Records from a data source:
···
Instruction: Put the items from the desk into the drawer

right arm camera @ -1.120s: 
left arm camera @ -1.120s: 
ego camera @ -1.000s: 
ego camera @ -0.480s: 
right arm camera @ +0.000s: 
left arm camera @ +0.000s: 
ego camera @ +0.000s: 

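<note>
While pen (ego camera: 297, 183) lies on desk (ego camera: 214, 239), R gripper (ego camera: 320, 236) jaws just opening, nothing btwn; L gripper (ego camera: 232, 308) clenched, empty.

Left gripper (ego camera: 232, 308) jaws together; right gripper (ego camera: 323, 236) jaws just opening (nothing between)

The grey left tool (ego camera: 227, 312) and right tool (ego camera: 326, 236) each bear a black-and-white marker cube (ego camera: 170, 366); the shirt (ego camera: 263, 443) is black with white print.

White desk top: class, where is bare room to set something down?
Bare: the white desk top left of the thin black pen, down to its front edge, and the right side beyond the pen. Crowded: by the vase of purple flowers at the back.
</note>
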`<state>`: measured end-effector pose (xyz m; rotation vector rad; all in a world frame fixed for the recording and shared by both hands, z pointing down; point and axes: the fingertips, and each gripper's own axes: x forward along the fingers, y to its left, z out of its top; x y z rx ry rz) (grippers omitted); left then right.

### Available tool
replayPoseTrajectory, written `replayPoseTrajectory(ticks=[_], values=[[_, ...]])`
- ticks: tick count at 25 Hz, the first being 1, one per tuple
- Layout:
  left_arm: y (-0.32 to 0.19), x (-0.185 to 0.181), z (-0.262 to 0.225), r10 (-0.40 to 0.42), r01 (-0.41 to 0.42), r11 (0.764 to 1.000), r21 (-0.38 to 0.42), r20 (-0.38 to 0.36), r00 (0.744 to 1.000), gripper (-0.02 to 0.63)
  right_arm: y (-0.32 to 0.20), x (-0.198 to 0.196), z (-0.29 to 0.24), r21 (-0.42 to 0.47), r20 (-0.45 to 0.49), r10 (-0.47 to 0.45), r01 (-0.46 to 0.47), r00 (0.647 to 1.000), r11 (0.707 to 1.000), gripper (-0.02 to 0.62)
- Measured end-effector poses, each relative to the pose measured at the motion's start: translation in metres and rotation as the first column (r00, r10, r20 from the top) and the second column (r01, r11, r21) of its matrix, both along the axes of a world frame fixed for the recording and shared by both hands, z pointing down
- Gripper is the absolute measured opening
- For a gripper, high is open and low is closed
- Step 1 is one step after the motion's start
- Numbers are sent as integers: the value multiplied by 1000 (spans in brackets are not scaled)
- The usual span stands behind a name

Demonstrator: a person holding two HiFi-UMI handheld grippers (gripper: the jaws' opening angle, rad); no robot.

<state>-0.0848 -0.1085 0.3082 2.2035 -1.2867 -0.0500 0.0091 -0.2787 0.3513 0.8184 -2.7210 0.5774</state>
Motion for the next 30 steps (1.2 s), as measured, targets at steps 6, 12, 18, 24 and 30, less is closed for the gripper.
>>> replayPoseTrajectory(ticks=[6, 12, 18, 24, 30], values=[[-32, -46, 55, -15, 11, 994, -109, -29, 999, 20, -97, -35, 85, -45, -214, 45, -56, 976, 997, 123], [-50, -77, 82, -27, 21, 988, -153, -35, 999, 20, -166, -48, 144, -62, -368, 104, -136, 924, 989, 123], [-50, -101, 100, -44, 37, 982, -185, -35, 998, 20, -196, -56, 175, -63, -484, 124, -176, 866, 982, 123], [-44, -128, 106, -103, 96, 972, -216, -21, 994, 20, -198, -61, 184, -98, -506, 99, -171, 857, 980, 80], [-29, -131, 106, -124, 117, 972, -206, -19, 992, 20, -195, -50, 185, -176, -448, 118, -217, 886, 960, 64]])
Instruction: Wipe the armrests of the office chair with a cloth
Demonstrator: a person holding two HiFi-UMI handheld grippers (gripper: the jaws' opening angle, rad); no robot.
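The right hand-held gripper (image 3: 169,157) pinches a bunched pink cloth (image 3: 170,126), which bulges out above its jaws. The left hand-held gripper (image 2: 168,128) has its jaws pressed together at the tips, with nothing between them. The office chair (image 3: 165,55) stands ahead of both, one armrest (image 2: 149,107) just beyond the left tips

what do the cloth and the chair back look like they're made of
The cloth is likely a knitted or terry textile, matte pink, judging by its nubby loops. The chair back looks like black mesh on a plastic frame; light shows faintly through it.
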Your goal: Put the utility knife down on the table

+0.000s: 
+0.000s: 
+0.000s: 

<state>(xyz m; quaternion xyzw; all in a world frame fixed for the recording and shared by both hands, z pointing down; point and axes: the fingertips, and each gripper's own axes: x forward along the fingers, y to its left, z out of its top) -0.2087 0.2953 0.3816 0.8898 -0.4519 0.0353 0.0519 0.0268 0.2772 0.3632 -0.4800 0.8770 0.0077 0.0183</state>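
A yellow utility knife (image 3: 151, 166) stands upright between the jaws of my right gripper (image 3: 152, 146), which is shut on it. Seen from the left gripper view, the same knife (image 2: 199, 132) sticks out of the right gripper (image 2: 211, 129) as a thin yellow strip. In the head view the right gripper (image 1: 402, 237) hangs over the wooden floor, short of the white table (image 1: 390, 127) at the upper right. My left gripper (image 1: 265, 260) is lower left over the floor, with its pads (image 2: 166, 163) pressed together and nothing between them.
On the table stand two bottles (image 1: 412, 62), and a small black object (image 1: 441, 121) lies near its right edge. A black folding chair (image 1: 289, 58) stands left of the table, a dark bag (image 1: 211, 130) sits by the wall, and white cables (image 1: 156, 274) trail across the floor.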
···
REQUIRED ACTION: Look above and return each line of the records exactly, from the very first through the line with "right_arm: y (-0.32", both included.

EXERCISE ANSWER:
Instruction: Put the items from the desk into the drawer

right arm camera @ -1.120s: 
left arm camera @ -1.120s: 
ego camera @ -1.000s: 
ego camera @ -0.480s: 
right arm camera @ +0.000s: 
left arm camera @ +0.000s: 
ego camera @ +0.000s: 

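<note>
While pen (ego camera: 297, 183) lies on desk (ego camera: 214, 239), R gripper (ego camera: 320, 236) jaws just opening, nothing btwn; L gripper (ego camera: 232, 308) clenched, empty.

Left gripper (ego camera: 232, 308) jaws together; right gripper (ego camera: 323, 236) jaws just opening (nothing between)

The grey left tool (ego camera: 227, 312) and right tool (ego camera: 326, 236) each bear a black-and-white marker cube (ego camera: 170, 366); the shirt (ego camera: 263, 443) is black with white print.

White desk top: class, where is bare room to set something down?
Bare: the white desk top left of the thin black pen, down to its front edge, and the right side beyond the pen. Crowded: by the vase of purple flowers at the back.
</note>
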`<state>`: measured end-effector pose (xyz m; rotation vector rad; all in a world frame fixed for the recording and shared by both hands, z pointing down; point and axes: the fingertips, and each gripper's own axes: x forward along the fingers, y to its left, z out of its top; x y z rx ry rz) (grippers omitted); left then right.

### Available tool
replayPoseTrajectory, written `replayPoseTrajectory(ticks=[_], values=[[_, ...]])`
- ticks: tick count at 25 Hz, the first being 1, one per tuple
- Layout:
  left_arm: y (-0.32 to 0.19), x (-0.185 to 0.181), z (-0.262 to 0.225), r10 (-0.40 to 0.42), r01 (-0.41 to 0.42), r11 (0.764 to 1.000), r21 (-0.38 to 0.42), r20 (-0.38 to 0.36), r00 (0.744 to 1.000), gripper (-0.02 to 0.63)
  right_arm: y (-0.32 to 0.20), x (-0.198 to 0.196), z (-0.29 to 0.24), r21 (-0.42 to 0.47), r20 (-0.45 to 0.49), r10 (-0.47 to 0.45), r01 (-0.46 to 0.47), r00 (0.647 to 1.000), r11 (0.707 to 1.000), gripper (-0.02 to 0.62)

Nothing else belongs in this answer.